Stored items from a collection:
★ ★ ★ ★ ★

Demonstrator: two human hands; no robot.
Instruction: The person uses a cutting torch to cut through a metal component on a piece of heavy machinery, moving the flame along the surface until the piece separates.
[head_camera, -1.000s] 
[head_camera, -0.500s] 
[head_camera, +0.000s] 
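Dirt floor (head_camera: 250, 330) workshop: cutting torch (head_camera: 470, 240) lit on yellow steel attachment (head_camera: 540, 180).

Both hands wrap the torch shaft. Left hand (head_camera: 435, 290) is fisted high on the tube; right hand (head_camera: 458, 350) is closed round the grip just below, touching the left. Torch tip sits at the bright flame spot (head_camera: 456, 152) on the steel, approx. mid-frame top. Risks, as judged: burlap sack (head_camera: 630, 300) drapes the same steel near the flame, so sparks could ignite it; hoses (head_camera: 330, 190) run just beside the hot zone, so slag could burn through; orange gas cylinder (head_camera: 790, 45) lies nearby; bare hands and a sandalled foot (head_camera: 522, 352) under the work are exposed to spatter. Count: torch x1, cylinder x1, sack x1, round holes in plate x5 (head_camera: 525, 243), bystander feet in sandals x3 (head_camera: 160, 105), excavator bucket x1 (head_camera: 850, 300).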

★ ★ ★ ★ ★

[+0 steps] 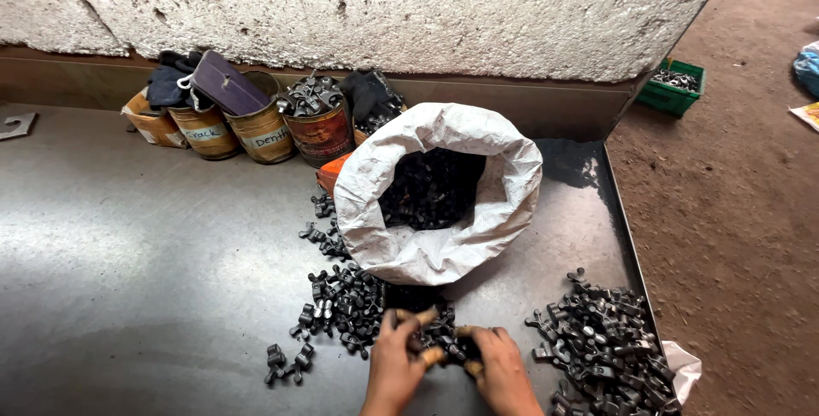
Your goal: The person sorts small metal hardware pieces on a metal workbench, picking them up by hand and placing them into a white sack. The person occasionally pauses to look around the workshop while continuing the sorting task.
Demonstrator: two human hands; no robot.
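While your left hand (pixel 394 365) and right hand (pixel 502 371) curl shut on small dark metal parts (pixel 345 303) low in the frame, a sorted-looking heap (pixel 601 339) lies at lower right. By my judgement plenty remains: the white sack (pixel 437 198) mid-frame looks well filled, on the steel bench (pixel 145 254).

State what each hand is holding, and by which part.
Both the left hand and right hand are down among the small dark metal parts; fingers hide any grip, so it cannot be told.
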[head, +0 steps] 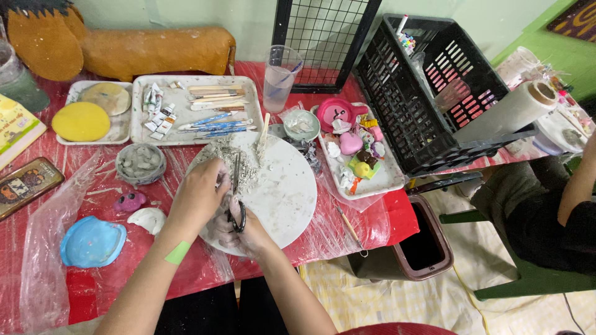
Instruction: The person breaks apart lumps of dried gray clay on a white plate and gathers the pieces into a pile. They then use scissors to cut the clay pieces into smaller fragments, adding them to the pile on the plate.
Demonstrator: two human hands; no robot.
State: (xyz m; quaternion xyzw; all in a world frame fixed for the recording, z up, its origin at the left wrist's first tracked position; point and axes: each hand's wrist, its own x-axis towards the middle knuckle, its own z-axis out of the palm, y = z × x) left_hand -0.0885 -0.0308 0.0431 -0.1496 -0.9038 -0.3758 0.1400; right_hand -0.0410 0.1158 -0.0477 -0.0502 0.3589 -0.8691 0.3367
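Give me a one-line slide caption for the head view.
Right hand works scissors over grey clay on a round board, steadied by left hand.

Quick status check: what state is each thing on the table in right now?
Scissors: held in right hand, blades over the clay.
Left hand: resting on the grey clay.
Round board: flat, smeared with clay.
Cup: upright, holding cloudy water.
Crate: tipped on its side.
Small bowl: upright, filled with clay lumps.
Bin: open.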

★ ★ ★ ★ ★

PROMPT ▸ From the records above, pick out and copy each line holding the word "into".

TASK RESULT ▸
Your goal: The person sorts small metal hardware pieces on a metal workbench, picking them up by hand and placing them into a white sack. The person occasionally pauses to look around the workshop while continuing the sorting task.
Instruction: The person breaks apart lumps of dried gray clay on a white plate and gathers the pieces into a pile. They then use scissors to cut the clay pieces into smaller fragments, adding them to the pile on the plate.

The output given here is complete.